Task
Go through the listing beneath this task and return every line that carries the string "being".

Record extracts
Content starts

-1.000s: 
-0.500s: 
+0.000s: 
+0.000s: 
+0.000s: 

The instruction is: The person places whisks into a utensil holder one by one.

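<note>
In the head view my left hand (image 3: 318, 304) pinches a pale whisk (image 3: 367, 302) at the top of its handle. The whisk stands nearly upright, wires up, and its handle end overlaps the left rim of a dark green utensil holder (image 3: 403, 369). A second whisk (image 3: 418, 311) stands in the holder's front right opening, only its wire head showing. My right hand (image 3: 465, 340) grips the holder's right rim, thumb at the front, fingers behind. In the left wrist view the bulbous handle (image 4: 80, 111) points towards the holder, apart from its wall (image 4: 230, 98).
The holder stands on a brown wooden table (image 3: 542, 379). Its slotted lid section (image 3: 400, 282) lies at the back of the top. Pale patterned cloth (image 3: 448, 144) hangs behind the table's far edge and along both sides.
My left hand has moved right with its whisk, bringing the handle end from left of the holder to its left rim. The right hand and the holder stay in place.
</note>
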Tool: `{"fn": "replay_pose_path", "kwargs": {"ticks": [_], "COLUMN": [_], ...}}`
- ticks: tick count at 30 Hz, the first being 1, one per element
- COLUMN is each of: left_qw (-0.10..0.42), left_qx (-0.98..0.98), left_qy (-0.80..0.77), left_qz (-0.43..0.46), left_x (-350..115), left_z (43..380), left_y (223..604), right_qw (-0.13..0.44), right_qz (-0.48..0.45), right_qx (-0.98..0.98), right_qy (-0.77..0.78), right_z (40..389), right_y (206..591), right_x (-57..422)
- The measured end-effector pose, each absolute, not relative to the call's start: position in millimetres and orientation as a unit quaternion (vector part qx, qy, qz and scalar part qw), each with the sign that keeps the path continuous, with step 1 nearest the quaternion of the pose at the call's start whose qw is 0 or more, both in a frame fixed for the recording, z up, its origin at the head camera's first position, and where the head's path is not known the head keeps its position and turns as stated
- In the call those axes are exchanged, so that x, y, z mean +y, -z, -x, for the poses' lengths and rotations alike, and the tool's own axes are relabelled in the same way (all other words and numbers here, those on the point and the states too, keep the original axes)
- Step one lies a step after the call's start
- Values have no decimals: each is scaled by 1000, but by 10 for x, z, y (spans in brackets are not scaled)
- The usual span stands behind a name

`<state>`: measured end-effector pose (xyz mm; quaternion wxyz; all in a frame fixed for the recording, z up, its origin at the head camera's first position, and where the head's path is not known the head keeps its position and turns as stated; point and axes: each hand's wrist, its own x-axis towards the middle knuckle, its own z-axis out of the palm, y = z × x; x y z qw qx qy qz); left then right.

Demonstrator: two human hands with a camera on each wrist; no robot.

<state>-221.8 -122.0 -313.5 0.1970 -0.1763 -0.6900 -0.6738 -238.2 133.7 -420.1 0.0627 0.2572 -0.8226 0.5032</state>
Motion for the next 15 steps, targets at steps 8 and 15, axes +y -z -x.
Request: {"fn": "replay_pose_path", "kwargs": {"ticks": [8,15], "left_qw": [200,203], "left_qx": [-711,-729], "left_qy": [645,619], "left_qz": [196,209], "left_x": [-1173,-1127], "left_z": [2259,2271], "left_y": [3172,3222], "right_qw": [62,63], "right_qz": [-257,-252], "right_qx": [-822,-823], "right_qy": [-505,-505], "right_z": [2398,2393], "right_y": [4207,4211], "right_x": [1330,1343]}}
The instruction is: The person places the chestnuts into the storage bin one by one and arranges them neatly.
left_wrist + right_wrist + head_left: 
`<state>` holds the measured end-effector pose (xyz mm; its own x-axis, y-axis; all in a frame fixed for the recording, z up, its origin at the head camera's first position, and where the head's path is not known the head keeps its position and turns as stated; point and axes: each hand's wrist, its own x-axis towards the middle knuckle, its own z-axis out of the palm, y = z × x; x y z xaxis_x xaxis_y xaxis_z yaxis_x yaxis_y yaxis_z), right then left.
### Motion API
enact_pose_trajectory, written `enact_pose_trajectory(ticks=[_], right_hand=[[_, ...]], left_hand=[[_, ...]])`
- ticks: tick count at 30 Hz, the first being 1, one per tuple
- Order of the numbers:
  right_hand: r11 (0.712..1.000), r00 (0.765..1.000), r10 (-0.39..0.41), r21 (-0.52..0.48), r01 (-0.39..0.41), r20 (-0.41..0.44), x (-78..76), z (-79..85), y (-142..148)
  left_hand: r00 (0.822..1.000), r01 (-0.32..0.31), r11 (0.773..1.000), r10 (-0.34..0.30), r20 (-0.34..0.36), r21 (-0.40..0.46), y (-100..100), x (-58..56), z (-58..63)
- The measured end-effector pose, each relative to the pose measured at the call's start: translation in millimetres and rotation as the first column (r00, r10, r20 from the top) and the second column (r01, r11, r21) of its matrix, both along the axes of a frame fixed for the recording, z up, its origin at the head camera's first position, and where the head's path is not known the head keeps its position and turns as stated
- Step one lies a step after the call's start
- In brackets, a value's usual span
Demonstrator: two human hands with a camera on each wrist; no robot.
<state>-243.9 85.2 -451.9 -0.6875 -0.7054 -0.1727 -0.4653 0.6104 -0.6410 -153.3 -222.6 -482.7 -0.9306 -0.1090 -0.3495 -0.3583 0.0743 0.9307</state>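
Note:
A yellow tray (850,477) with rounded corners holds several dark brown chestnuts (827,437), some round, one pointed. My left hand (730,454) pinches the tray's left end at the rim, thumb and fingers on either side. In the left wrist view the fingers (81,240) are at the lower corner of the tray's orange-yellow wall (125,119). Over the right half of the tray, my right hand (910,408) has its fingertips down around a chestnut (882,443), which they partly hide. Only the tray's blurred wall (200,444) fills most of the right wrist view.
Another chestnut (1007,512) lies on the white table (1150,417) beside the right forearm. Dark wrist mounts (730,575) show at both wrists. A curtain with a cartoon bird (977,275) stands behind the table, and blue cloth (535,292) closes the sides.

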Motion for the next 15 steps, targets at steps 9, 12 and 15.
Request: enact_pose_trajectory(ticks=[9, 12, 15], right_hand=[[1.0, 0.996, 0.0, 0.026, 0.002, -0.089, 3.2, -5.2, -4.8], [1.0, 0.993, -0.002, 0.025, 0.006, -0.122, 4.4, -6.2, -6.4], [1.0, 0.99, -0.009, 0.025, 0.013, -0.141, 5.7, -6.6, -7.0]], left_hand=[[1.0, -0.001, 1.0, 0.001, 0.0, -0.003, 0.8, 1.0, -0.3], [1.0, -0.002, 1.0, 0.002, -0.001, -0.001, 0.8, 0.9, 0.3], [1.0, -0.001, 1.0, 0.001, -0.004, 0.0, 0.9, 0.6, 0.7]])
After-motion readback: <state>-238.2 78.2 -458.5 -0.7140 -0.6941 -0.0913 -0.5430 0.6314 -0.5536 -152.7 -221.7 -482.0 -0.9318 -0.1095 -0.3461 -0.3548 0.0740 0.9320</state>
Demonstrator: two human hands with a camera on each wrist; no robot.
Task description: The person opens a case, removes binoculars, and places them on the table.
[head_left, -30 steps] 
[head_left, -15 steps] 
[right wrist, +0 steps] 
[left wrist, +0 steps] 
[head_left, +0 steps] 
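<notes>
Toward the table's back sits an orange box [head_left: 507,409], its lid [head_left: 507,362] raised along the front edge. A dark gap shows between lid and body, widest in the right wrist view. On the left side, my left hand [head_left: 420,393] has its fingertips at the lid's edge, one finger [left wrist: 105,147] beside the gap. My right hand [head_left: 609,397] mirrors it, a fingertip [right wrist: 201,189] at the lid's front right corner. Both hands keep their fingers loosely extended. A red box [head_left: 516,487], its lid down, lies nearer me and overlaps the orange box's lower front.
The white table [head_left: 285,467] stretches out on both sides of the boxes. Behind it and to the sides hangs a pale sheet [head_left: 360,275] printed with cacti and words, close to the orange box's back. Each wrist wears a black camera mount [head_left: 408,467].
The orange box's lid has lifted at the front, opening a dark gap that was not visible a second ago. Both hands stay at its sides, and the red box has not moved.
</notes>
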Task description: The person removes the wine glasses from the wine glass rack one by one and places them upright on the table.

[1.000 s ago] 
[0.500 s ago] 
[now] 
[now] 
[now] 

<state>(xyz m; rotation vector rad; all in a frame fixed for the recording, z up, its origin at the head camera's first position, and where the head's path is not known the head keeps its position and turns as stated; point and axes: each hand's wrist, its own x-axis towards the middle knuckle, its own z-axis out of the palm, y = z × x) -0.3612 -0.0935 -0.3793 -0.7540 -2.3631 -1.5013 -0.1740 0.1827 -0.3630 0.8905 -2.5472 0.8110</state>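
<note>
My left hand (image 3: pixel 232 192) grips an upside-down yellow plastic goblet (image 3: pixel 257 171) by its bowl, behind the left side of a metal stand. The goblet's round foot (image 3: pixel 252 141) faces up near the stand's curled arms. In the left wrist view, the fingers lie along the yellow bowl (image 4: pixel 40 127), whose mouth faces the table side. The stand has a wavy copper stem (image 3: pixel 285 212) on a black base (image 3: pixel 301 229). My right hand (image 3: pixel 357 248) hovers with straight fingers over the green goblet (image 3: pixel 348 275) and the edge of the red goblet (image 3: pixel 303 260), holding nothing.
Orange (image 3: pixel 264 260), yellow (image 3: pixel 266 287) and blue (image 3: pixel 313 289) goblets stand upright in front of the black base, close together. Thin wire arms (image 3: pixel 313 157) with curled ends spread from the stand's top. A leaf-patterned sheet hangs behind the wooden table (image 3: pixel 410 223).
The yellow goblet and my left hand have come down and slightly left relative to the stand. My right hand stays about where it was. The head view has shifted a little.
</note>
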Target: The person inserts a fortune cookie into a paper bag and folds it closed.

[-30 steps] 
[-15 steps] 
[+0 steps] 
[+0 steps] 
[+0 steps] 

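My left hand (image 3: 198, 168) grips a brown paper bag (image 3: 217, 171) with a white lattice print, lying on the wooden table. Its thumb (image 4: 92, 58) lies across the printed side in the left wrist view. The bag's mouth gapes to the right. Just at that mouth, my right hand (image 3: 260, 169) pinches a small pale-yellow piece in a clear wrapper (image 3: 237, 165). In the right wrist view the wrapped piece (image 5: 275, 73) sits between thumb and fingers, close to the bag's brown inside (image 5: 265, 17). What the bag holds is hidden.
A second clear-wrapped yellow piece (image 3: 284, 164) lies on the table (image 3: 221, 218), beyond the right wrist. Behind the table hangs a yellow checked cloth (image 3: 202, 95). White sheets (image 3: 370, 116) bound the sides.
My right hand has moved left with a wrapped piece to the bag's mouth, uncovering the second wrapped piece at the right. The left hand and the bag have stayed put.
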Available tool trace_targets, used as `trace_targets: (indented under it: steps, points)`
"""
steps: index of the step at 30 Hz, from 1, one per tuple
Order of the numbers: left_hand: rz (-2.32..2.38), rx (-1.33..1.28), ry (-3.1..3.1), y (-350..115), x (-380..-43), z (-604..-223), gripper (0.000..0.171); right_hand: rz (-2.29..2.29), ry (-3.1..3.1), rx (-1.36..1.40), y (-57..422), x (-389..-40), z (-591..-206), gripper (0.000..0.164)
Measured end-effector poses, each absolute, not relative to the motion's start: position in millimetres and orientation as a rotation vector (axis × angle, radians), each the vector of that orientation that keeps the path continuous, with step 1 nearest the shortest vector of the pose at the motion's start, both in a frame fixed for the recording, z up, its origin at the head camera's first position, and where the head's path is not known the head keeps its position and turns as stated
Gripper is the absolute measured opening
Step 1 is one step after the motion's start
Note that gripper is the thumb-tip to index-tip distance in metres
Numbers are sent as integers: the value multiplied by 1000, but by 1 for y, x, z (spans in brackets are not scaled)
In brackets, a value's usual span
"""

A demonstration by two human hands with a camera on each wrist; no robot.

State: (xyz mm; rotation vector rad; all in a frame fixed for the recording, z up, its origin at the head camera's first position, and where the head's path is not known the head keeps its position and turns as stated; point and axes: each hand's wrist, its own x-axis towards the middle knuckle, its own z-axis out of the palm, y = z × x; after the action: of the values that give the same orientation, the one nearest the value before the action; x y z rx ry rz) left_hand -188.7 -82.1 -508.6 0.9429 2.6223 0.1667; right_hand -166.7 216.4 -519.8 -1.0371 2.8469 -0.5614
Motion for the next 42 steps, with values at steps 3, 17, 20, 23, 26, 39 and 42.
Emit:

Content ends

Output
- ticks: tick count at 30 Hz, the first being 1, one per element
- ticks: tick count at 30 Hz, the first being 1, one per tuple

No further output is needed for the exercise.